DATA SUPPLIED Block Start
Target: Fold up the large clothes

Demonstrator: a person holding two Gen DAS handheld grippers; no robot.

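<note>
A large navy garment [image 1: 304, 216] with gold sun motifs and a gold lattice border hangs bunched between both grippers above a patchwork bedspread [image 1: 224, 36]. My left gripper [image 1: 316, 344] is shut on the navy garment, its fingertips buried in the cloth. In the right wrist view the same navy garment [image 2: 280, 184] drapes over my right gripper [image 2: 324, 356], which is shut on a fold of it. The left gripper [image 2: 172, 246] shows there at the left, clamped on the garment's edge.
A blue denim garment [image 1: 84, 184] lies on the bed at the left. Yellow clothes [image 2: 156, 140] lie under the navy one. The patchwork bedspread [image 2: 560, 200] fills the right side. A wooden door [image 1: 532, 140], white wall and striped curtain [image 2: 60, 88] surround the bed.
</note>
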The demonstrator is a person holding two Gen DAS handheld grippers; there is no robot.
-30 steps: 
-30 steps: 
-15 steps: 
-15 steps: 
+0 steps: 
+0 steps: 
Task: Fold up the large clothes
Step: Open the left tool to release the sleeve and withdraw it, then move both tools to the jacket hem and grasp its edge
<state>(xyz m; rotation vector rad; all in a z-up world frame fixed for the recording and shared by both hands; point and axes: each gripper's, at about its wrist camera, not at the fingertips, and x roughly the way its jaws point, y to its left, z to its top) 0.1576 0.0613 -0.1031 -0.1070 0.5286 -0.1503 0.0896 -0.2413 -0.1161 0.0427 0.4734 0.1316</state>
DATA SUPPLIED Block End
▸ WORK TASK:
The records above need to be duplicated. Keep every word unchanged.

▸ WRITTEN REPLY:
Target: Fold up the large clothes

Demonstrator: a person holding two Gen DAS handheld grippers; no robot.

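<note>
A large navy garment [image 1: 304, 216] with gold sun motifs and a gold lattice border hangs bunched between both grippers above a patchwork bedspread [image 1: 224, 36]. My left gripper [image 1: 316, 344] is shut on the navy garment, its fingertips buried in the cloth. In the right wrist view the same navy garment [image 2: 280, 184] drapes over my right gripper [image 2: 324, 356], which is shut on a fold of it. The left gripper [image 2: 172, 246] shows there at the left, clamped on the garment's edge.
A blue denim garment [image 1: 84, 184] lies on the bed at the left. Yellow clothes [image 2: 156, 140] lie under the navy one. The patchwork bedspread [image 2: 560, 200] fills the right side. A wooden door [image 1: 532, 140], white wall and striped curtain [image 2: 60, 88] surround the bed.
</note>
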The demonstrator is a person holding two Gen DAS handheld grippers; there is no robot.
-30 steps: 
-30 steps: 
-15 steps: 
-15 steps: 
+0 steps: 
+0 steps: 
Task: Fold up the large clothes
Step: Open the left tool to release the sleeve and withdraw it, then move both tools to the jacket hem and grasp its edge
<state>(xyz m; rotation vector rad; all in a z-up world frame fixed for the recording and shared by both hands; point and axes: each gripper's, at about its wrist camera, not at the fingertips, and x roughly the way its jaws point, y to its left, z to its top) 0.1576 0.0613 -0.1031 -0.1070 0.5286 -0.1503 0.0896 -0.2413 -0.1161 0.0427 0.4734 0.1316</state>

Nothing remains to be answered in this exercise.